Is DOMA unconstitutional?

With the SCOTUS deciding to take up the issue of Same Sex Marriage (SSM) as to whether or not it is unconstitutional. Prop. 8 will likely be upheld, since Kennedy (who will probably be the swing vote) will mostly vote on states rights. So, I am not worried about Prop. 8 being upheld, though DOMA is facing serious difficulty. Although I don't understand how DOMA infringes states rights since it doesn't force the states to do anything--it merely dictates what the federal policy is. A law creating a federal policy isn't unconstitutional, unless it infringes one of the amendments, and a law telling the Feds what to do does not breech the 10th amendment. So I will be focusing on the other issues, namely rights, the states interest, and suspect class.

1. States interest in marriage

When a society or government creates an institution, as they have done on  the issue of marriage, the government and people have some purpose for the law. It has what is refereed to as a "public purpose". This public purpose is to link mothers and fathers to their children and encourage responsible procreation.

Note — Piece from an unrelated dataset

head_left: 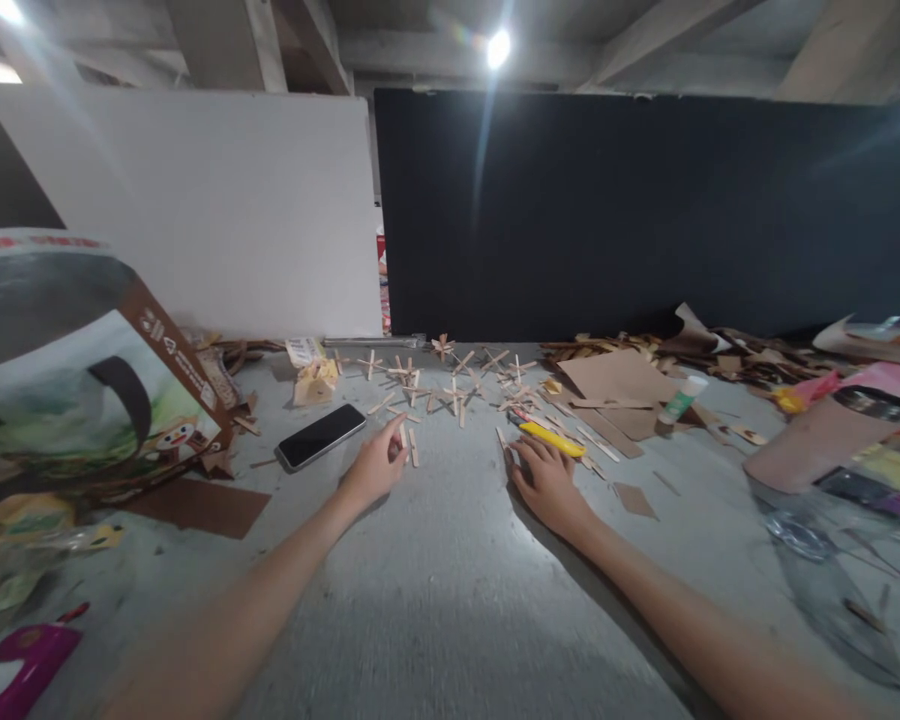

Marriage is based on the fact that men and women are complimentary, and children need a mother and a father. Marriage is the best way to protect children and uphold society's existence. by encouraging marriage norms, society heals its current ills and strengthens society's "good" aspects. Indeed, marriage enforcement is the least restrictive, least intrusive way of helping society in this way. Often, people deem me a fascist for opposing SSM, or a hypocrite because I support small government but support marriage regulation. Though they fail to see what would be otherwise unsuccessful regulation, I support a simple definition of marriage which accomplishes the same goal without the same intrusion on peoples lives. Marriage does not restrict homosexuals. They are free to participate in day-to-day activities, a loving relationship, and can have access to the same benefits marriage provides through other contracts (though it seems as though they complain about not having them when they just don't look far enough -- a will, for example, would transfer property the same way marriage benefits would).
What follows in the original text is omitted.